Plus impressionnant encore, le volume d’emprunts d’Etat affichant un taux négatif a bondi. Il s’approche des 8.400 milliards de dollars, contre 5.700 milliards début octobre. « C’est colossal, analyse Stéphane Déo, stratégiste chez La Banque Postale Asset Management. Pour donner un ordre de grandeur, cela fait 7.350 milliards d’euros, soit 3 fois et demie la dette totale de l’Allemagne, ou plus que la dette cumulée de l’Allemagne, la France et l’Italie réunies. » Ainsi, les investisseurs payent pour prêter au Japon jusqu’à 10 ans. Les taux de la dette allemande sont quant à eux négatifs jusqu’à huit ans. La France elle, se finançait en dessous de 0 % jusqu’à 5 ans en début de semaine.

Une situation étonnante dans un contexte de resserrement des politiques monétaires. Si l’horizon n’est pas très clair en ce qui concerne les futures hausses de taux directeurs, tant du côté de la Réserve fédérale que de la Banque centrale européenne (BCE), les deux institutions ont fortement réduit leurs interventions sur le marché obligataire.

Après avoir progressivement réduit la voilure, la BCE a cessé mi-décembre ses achats nets d’obligations . La Fed a pour sa part entamé fin 2017 la réduction de son bilan , en ne réinvestissant pas l’intégralité des montants provenant des remboursements des titres de son portefeuille arrivant à échéance. « Ce programme a désormais atteint son rythme de croisière à 50 milliards de dollars par mois », rappelle Stéphane Déo. La diminution du soutien des banques centrales, même si elle peut être compensée par un effet stock , aurait dû faire grimper les coûts de financement.

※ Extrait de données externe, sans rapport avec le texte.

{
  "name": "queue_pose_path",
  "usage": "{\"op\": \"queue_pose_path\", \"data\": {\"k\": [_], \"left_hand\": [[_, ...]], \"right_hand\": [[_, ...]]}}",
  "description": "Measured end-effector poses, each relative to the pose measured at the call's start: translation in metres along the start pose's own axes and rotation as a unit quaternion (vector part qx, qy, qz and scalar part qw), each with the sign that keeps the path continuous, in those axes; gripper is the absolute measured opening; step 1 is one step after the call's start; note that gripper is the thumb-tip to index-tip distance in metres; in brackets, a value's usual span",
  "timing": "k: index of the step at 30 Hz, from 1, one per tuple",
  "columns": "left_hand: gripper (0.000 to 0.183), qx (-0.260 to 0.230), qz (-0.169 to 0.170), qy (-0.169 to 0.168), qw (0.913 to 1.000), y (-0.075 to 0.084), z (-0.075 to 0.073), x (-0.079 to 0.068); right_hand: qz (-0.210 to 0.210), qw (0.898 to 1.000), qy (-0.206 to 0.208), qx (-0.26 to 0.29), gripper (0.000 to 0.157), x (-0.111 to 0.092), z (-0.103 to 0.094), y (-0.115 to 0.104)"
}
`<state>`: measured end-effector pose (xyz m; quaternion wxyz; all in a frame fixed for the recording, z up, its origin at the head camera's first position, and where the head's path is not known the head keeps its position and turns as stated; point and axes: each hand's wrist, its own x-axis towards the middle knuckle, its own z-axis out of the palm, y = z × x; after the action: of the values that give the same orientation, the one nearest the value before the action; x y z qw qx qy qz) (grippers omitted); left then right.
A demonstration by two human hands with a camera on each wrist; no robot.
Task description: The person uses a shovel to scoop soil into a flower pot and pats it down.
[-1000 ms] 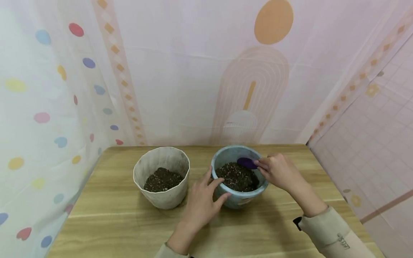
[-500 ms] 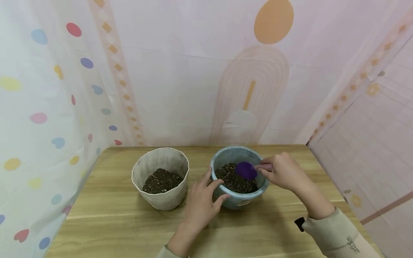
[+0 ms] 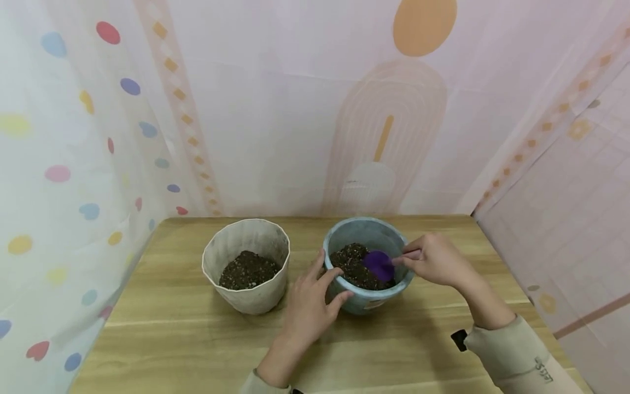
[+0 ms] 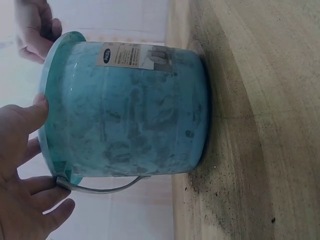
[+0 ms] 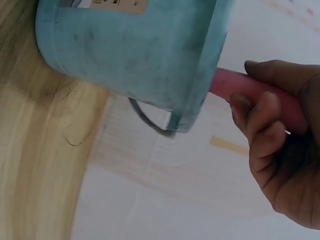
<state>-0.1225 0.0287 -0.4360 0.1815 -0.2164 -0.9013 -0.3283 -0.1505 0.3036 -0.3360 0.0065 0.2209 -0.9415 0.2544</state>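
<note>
In the head view my right hand point(image 3: 435, 262) grips the pink handle of a small garden trowel point(image 3: 380, 266). Its rounded purple blade lies on the dark soil point(image 3: 351, 262) inside a light blue bucket point(image 3: 366, 294). Fingers curl around that handle point(image 5: 237, 82) just beyond the rim in the right wrist view. My left hand point(image 3: 310, 306) holds the bucket's near left rim, the thumb outside and the index finger over the edge. The left wrist view shows the bucket's smudged side, a paper label point(image 4: 132, 56) and a thin bail handle point(image 4: 105, 190) by the fingers.
Left of the bucket stands a whitish fluted pot point(image 3: 246, 302) partly filled with soil. Both containers rest on a wood-grain table point(image 3: 172, 339). Soil crumbs point(image 4: 205, 192) lie beside the bucket's base. A patterned cloth point(image 3: 295, 137) hangs behind the table and at both sides.
The trowel blade has come away from the bucket's far wall, down and nearer over the soil, its purple face turned more into view. My left hand stays on the rim.
</note>
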Motion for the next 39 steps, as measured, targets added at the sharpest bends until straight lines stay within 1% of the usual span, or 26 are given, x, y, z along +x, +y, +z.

Mais les investisseurs semblent prêts à prendre la relève. Et, depuis quelques jours, ils privilégient les taux longs. Un mouvement particulièrement visible sur les flux des « ETF », les fonds indiciels cotés. « Sur la journée de mercredi, l’ETF d’IShare sur les emprunts américains de plus de 20 ans a collecté plus d’un milliard, témoigne Stéphane Déo. C’est de très loin son record historique, le précèdent était à seulement 777 millions ». L’ETF portant sur les titres de maturité 7-10 ans a collecté 1,7 milliard sur la journée, son troisième plus haut historique.

Retraits monétaires
En revanche, les retraits sont significatifs sur les fonds de dette d’Etat de court terme. « Les investisseurs sont sortis massivement du marché monétaire pour aller prendre des positions sur la partie longue de la courbe, constate Stéphane Déo. Le marché parie maintenant sur une baisse des taux longs, d’ailleurs les positions de ventes à découvert sur les futures 10-ans se sont énormément réduites en fin d’année dernière. » Si l’horizon économique ne s’éclaircit pas, notamment sur le front de la guerre commerciale entre les Etats-Unis et la Chine, le statut de valeur refuge des obligations d’Etat devrait jouer pleinement en leur faveur.